Human beings have multiple senses, controlled by one magnificent brain. Readily apparent to even a child, these simple truths turn out to be pretty important for designing buildings.
In addition to the five we normally think of – vision, hearing, smell, taste, and touch – there are other senses humans can’t easily live without. Without the vestibular structures in both inner ears, we wouldn’t be able to sense acceleration… including that constant acceleration called gravity. Though our eyes might still tell our brains which way is up, we wouldn’t be able to keep our balance, much less walk or run. And without the kinesthetic sense of proprioception, we wouldn’t be able to touch our noses with our eyes closed, much less complete a no-look pass. We can debate other “senses” – like hunger, pain, or temperature – but the point is clear: humans are sensory beings.
if you’re designing buildings where people teach and learn, it’s really important to understand the senses, and how they interface with the brain
The reason it’s so important to keep these things in mind when designing buildings is that human beings can only experience and navigate our world (both the natural and man-made) with the constant help of our senses. Each of them evolved over eons to help us find food, vie for mates, and avoid predators. While we still do some of those things, humans rely just as heavily on our senses for things we didn’t always do – like play badminton, attend calculus lectures, and use touch screens. Vision and hearing in particular are really important for communication, and by extension, for any kind of learning. Until we figure out some kind of telepathy, the only way to get knowledge into or out of any brain is through the senses – especially the eyes and ears. So if you’re designing buildings where people teach and learn, it’s really important to understand the senses, and how they interface with the brain.
One Magnificent Brain
Even when deprived of sensory input, the human brain has shown itself to be remarkably adaptive. Helen Keller’s development, education, and signature wit stand as an extreme example of the human potential to overcome seemingly insurmountable sensory barriers. But we are only beginning to learn how amazingly complex the human brain is. The past couple of decades have seen a groundswell of important work in assessment and early intervention of developmental sensory and neurological issues. We now understand that many children with clear vision and full hearing have difficulty learning or paying full attention because of sensory processing issues in the brain.
When designing for people with limited or no visual or auditory ability, or who have sensory processing difficulties, it has been critically important for Mackey Mitchell’s design team to understand the barriers that buildings so often present for access, movement, communication, and learning – from blind corners in winding corridors to classrooms with noisy fan coil units. By focusing on all the sensory barriers that can occur in buildings, we uncover valuable new design solutions and strategies. A few examples:
With hearing, we regard the audible lesson being taught – whether from the voice of a teacher, a peer, or some recorded audio – as the signal, and everything else as background noise that can interrupt learning by blocking or masking the signal. We measure and model the signal-to-noise ratio mathematically when designing new classrooms. We do consider sound amplification technologies to elevate signal, but only after carefully managing and reducing all potential sources of background noise. We identify every source of possible classroom noise, sort them into four categories, and prioritize them by sound pressure level and frequency. We then focus every design decision around the classroom (wall construction, window size and placement, sealants, ducts, diffusers, finishes – the list goes on) toward reducing background noise in each of the four categories.
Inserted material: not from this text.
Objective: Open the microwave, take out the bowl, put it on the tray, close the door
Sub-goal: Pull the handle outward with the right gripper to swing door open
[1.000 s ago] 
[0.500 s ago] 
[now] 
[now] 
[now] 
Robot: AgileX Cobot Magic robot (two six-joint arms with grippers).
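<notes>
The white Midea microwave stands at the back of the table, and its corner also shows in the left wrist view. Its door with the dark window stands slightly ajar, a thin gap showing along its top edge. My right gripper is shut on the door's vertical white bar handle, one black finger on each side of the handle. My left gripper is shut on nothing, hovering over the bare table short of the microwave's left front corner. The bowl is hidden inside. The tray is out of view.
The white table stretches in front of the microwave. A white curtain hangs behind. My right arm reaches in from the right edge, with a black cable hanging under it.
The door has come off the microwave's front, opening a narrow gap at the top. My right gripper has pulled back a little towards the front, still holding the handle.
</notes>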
The same approach applies to vision, where signal equates to the teaching wall, projection screen, or the teacher’s face, and “visual noise” equates to unwanted glare from lighting, windows placed too close to a teaching surface, or movement in the peripheral field. The goal is the same – to elevate visual signal, reduce visual noise, and balance overall sensory comfort. For example, consider the contrast balance of a teaching wall. The visual signal itself biases high contrast – most preferably white chalk on a dark surface. But if the visual contrast from that dark surface to surrounding (bright white) walls and ceiling is too stark, the whole composition becomes jarring, and can compete with attention and focus. A more balanced solution examines the wider picture, providing a more uniform, low-contrast treatment of the whole wall, allowing the words and images of the visual lesson to provide the primary contrast. The same strategy recommends against open storage on or near a teaching wall – especially if it provides visual access to games or other activities students may find more interesting than the lesson.
With other senses, we seek to create stimulating environments (sensory deprivation is NOT good for human attention) that are not over-stimulating or distracting. If mechanical systems are not properly balanced, classrooms can be exposed to kitchen or cafeteria odors in the hour before lunch. When that happens, you probably lose more than students’ ability to focus. You lose the teacher, as well.
the design strategies Mackey Mitchell has developed in schools for the deaf and blind ultimately benefit ALL learners
When you consider the thousands of design decisions that go into the creation of any building, you begin to understand just how many strategies we have developed to improve the sensory commerce of teaching and learning. Because almost no one has perfect vision and hearing, the design strategies Mackey Mitchell has developed in schools for the deaf and blind ultimately benefit ALL learners.
Finally, because human sensory abilities tend to degrade with age, the future will probably find each of us more deaf and blind than we are now. Sensory-focused design will likely benefit all humans, and our magnificent brains.